# [WORK INSTRUCTIONS]
Look through the records and report how many lines include the word "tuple", with no other words.

Saved data entries
━━━━━━
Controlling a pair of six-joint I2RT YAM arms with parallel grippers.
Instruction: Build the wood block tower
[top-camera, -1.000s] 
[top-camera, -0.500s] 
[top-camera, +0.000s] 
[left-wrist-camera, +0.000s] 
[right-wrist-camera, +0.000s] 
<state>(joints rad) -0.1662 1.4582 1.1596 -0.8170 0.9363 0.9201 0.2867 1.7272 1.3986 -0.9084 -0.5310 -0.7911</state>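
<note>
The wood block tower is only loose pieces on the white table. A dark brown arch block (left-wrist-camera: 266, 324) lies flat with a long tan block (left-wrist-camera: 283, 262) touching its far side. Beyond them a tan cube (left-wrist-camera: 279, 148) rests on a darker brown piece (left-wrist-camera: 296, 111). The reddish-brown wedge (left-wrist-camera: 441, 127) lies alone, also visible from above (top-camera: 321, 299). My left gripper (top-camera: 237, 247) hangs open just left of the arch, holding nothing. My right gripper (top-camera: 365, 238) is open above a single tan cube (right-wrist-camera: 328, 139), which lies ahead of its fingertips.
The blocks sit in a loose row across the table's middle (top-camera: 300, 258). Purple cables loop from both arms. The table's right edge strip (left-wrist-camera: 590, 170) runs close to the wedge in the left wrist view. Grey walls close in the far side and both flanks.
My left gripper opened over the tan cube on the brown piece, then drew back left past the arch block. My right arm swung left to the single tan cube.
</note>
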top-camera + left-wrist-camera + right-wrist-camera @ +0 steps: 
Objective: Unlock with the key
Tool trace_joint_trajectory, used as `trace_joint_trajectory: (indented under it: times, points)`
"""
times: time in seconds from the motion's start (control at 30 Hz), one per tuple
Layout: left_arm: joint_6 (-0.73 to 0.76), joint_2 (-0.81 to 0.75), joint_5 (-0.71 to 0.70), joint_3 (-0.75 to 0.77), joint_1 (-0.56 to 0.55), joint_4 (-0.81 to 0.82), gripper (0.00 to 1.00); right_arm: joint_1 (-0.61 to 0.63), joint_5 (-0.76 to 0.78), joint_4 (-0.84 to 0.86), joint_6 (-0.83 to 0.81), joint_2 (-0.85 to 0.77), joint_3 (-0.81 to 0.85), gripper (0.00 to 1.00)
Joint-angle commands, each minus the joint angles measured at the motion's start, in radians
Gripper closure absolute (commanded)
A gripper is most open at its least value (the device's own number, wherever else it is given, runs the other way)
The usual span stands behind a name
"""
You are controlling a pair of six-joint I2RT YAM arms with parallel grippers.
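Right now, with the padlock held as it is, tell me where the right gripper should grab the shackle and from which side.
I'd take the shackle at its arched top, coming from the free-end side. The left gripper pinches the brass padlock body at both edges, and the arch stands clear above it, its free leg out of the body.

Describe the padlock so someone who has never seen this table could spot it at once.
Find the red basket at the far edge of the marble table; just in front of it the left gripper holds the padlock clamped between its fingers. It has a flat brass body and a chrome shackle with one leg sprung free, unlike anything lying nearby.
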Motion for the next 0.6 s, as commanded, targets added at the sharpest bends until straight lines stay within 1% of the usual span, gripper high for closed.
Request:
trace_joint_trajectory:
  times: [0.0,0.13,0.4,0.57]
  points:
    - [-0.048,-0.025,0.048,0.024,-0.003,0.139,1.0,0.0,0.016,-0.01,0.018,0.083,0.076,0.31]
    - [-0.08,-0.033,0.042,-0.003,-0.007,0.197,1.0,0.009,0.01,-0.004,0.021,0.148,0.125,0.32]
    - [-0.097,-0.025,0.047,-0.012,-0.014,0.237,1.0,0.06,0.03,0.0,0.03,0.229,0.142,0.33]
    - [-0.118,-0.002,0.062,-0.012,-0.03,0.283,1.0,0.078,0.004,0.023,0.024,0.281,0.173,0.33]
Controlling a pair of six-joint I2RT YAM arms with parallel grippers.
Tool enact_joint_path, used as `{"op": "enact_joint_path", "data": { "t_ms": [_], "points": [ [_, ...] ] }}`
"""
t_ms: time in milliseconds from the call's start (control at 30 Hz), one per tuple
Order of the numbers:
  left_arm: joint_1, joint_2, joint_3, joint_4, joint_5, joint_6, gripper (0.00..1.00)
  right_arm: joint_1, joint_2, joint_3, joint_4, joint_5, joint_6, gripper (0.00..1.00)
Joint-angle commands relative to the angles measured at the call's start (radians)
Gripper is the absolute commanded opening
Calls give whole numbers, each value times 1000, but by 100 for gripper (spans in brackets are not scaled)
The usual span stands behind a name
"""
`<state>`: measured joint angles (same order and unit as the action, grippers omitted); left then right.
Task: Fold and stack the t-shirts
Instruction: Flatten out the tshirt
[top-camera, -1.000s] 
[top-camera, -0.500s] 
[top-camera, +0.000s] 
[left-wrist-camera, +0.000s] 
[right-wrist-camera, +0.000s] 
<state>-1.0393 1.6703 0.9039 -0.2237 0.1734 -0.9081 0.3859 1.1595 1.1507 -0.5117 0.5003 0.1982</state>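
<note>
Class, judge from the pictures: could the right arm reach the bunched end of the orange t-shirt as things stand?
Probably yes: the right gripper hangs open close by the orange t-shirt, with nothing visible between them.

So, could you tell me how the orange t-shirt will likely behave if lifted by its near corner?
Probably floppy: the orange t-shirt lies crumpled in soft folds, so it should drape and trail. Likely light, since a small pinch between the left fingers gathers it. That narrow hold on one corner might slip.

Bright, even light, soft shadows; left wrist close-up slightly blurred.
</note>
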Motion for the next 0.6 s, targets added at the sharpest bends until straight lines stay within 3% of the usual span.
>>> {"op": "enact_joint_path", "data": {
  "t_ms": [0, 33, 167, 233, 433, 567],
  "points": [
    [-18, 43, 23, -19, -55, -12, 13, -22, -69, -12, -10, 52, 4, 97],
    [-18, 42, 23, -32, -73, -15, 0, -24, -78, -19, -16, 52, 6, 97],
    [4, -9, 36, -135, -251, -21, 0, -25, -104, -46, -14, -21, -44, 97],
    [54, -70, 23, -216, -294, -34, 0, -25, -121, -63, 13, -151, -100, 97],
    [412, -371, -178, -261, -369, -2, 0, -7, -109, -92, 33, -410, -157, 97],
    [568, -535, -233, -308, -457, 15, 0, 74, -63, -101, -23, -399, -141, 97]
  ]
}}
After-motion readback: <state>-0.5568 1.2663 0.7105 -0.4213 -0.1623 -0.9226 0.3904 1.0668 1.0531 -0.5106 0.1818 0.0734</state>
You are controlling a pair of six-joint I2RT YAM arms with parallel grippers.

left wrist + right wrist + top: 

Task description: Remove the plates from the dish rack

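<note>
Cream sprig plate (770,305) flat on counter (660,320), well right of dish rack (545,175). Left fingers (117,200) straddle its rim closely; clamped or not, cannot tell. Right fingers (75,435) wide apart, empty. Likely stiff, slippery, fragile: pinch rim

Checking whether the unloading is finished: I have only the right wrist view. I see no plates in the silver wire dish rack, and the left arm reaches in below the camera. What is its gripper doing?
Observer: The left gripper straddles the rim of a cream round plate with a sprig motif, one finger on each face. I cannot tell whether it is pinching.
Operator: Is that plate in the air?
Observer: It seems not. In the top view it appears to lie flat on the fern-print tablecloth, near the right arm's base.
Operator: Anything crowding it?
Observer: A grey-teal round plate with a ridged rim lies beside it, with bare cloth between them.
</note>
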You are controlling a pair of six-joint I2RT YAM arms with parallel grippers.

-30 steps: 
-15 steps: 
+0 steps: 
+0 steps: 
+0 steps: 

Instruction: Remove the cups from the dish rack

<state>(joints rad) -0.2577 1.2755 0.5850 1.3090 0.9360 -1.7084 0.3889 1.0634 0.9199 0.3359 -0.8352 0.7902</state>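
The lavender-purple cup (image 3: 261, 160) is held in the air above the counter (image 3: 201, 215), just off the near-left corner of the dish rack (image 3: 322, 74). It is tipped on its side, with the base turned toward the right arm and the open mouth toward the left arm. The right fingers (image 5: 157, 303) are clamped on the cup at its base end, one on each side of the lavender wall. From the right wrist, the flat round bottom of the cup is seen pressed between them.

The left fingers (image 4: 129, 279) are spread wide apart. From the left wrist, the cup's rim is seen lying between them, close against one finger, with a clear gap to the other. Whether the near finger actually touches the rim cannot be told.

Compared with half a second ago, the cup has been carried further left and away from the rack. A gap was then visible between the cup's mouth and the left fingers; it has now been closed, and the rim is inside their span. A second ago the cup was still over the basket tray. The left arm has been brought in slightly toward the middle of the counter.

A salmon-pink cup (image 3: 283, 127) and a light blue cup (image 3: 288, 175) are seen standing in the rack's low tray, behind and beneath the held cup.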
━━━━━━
# [SOLUTION FOR THIS PROBLEM]
2